> _WHAT THE TASK REQUIRES_:
After locating the line with "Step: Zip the" in the data that follows, return it and every later line exactly, up to and including the line with "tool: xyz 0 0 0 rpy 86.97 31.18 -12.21".

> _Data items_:
▼

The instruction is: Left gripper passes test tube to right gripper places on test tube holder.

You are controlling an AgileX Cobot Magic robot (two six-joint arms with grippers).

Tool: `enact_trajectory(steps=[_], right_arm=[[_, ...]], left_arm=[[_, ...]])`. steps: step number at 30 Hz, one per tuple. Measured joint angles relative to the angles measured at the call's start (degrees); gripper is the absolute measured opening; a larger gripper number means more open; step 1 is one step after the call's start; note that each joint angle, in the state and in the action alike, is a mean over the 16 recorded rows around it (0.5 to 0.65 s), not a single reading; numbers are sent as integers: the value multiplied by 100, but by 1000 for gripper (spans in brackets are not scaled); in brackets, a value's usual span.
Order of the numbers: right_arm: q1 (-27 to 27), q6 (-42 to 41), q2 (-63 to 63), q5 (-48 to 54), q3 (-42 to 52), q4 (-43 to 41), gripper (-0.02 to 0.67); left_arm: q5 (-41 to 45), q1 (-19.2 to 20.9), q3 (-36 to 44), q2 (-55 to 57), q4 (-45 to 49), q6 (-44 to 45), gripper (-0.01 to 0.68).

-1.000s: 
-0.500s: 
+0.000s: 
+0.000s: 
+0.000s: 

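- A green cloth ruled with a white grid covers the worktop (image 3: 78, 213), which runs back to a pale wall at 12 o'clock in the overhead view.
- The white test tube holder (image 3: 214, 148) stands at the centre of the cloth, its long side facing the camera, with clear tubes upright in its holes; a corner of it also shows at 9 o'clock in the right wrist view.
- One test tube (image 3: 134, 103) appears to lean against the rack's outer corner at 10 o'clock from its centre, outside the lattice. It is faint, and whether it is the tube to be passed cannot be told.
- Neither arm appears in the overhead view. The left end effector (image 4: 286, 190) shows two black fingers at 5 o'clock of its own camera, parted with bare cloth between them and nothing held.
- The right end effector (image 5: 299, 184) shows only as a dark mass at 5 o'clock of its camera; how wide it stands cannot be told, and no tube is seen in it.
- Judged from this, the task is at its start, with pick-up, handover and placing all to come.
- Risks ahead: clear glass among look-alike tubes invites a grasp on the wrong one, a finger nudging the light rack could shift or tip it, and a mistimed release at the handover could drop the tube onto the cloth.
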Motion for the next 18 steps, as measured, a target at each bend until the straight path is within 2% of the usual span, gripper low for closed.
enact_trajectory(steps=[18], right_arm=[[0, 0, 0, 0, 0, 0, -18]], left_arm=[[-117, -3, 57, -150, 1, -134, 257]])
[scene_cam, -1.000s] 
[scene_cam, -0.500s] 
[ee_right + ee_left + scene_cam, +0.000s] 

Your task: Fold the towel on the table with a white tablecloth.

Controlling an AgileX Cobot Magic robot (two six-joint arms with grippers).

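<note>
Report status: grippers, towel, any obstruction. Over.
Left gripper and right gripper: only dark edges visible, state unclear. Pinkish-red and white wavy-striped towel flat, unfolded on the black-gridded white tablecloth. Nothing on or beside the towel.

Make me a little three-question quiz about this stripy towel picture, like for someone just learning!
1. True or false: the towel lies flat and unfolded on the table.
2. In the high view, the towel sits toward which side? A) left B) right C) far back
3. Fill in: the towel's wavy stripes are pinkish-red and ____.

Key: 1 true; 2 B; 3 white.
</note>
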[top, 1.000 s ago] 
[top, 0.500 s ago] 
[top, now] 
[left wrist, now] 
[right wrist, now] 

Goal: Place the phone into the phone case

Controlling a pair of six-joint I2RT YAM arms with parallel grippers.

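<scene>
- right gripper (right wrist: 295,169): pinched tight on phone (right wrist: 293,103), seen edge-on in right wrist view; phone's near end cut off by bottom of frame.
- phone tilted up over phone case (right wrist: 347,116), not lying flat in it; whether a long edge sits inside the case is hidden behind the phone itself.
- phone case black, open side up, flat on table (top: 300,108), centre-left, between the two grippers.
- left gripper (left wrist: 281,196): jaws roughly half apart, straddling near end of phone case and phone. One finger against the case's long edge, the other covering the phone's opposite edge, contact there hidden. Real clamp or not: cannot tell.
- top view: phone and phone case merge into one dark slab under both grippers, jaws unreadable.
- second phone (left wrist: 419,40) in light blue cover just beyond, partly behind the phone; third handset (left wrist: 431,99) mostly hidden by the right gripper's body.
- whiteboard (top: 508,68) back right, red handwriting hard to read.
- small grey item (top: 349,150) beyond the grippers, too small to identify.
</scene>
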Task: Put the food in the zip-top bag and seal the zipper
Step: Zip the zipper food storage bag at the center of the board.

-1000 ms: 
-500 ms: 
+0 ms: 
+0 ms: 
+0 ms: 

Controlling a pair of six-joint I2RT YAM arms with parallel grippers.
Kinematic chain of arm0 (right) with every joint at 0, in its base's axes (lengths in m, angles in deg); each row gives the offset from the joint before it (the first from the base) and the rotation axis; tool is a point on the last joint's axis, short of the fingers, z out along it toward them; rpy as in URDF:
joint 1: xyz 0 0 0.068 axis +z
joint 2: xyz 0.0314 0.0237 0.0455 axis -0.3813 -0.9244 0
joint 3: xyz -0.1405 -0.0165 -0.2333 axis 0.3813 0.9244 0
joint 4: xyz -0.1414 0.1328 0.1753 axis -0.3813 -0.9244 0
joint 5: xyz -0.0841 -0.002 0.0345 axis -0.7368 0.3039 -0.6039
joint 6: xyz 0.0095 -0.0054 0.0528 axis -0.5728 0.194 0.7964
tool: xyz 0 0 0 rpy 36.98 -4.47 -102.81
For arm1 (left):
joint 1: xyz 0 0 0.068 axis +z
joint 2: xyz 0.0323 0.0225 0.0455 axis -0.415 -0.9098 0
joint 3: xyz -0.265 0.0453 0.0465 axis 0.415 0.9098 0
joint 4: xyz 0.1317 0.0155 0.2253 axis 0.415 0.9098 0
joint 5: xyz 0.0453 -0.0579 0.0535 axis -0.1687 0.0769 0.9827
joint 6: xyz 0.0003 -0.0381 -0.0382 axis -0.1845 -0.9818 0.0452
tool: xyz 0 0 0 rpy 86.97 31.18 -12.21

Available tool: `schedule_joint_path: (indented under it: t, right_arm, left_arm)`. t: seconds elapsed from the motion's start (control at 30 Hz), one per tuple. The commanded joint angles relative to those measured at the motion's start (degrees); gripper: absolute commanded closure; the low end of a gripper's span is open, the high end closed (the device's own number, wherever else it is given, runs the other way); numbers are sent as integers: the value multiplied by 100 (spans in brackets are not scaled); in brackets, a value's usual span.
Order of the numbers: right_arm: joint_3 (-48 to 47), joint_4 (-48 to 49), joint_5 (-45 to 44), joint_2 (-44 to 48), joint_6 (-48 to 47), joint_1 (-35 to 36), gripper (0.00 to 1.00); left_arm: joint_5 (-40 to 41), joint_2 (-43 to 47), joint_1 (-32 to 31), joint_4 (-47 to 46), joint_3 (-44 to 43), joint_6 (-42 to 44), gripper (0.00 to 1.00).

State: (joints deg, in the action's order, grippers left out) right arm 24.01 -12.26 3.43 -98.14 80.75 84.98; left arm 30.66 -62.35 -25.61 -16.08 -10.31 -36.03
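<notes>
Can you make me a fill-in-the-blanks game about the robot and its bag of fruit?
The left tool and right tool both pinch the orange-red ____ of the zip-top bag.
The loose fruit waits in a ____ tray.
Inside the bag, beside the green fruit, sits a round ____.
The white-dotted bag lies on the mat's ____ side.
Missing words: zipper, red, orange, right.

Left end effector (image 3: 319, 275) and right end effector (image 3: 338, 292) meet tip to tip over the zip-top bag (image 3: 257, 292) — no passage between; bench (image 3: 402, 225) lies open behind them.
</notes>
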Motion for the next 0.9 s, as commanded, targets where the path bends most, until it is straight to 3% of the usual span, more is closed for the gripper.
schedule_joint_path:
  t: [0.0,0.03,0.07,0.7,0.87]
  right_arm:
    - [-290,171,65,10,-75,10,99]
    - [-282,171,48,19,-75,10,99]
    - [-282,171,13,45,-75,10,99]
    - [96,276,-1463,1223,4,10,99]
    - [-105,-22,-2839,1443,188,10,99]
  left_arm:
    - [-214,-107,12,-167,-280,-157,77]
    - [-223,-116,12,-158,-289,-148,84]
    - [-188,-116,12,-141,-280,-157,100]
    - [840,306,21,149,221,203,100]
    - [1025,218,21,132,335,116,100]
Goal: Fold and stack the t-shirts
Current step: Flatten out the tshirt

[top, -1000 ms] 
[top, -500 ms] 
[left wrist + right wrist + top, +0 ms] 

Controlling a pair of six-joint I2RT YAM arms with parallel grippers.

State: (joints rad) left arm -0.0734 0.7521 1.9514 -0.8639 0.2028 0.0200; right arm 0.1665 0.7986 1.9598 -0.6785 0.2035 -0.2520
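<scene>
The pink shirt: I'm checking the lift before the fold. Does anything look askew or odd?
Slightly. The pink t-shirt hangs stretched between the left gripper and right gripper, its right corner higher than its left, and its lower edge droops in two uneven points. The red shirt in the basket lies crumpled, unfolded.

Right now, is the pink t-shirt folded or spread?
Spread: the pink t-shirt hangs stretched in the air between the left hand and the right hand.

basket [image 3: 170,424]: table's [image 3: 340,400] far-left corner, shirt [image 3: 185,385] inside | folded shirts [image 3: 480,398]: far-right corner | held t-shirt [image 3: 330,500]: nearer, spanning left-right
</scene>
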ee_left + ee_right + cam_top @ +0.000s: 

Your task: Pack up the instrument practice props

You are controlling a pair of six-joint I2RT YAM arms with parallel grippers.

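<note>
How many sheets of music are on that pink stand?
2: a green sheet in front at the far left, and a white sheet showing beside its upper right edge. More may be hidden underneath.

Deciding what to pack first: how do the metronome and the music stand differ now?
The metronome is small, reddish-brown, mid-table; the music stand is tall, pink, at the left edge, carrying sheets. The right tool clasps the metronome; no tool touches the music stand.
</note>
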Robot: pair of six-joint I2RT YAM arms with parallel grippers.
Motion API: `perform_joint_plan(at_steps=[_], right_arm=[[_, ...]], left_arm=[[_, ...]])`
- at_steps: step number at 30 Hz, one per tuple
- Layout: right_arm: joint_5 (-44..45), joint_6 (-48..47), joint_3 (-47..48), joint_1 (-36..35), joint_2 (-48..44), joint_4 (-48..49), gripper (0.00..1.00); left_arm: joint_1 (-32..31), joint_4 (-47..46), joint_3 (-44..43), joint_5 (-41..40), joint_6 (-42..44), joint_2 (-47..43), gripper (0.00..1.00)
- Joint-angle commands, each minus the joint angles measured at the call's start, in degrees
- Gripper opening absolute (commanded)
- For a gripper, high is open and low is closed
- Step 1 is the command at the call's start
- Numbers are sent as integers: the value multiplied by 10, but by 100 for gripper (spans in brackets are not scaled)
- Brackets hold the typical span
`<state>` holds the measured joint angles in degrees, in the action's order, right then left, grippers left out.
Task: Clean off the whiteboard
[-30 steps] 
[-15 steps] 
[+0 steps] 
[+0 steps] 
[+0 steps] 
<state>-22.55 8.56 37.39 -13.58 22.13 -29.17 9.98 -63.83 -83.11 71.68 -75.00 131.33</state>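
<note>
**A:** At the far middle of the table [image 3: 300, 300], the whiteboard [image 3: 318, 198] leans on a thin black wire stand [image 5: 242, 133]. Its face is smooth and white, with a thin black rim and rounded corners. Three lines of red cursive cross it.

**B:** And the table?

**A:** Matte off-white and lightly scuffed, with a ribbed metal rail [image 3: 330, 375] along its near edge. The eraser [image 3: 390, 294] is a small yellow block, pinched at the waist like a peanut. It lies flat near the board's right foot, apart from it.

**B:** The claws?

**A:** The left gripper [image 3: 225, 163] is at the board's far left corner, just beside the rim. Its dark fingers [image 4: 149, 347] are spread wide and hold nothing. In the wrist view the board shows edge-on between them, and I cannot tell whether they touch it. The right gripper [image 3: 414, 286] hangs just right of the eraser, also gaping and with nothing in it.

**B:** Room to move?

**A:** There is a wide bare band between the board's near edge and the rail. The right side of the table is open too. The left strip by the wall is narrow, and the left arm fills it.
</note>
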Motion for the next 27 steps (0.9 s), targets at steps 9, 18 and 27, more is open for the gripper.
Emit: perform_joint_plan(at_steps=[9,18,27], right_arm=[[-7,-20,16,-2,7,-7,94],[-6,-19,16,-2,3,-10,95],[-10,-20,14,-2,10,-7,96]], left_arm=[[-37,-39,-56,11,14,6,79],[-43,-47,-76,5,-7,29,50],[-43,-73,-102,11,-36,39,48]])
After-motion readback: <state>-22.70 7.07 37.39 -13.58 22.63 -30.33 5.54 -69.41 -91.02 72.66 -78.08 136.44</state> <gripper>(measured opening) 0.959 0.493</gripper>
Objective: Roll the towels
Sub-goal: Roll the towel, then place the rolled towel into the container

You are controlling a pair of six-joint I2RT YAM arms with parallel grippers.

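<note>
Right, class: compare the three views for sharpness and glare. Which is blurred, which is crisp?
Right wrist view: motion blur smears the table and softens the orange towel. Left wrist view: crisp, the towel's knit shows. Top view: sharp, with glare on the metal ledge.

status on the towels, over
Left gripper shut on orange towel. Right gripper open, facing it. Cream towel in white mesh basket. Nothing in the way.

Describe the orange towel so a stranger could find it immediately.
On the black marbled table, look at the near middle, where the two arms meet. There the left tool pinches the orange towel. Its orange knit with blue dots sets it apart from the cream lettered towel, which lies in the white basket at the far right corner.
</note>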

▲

> _EXERCISE ANSWER_:
Step: Zip the zipper food storage bag at the center of the board.

-1000 ms: 
-500 ms: 
+0 ms: 
+0 ms: 
+0 ms: 

Controlling a pair of six-joint I2RT YAM arms with parallel grippers.
Kinematic chain of arm0 (right) with every joint at 0, in its base's axes (lengths in m, angles in deg); each row gives the offset from the joint before it (the first from the base) and the rotation axis; tool is a point on the last joint's axis, short of the fingers, z out along it toward them; rpy as in URDF:
joint 1: xyz 0 0 0.068 axis +z
joint 2: xyz 0.0314 0.0237 0.0455 axis -0.3813 -0.9244 0
joint 3: xyz -0.1405 -0.0165 -0.2333 axis 0.3813 0.9244 0
joint 4: xyz -0.1414 0.1328 0.1753 axis -0.3813 -0.9244 0
joint 5: xyz -0.0841 -0.002 0.0345 axis -0.7368 0.3039 -0.6039
joint 6: xyz 0.0095 -0.0054 0.0528 axis -0.5728 0.194 0.7964
tool: xyz 0 0 0 rpy 36.98 -4.47 -102.81
For arm1 (left):
joint 1: xyz 0 0 0.068 axis +z
joint 2: xyz 0.0323 0.0225 0.0455 axis -0.415 -0.9098 0
joint 3: xyz -0.265 0.0453 0.0465 axis 0.415 0.9098 0
joint 4: xyz 0.1317 0.0155 0.2253 axis 0.415 0.9098 0
joint 5: xyz 0.0453 -0.0579 0.0535 axis -0.1687 0.0769 0.9827
joint 6: xyz 0.0003 -0.0381 -0.0382 axis -0.1845 -0.9818 0.0452
tool: xyz 0 0 0 rpy 86.97 31.18 -12.21

Nothing else remains to be done in this exercise.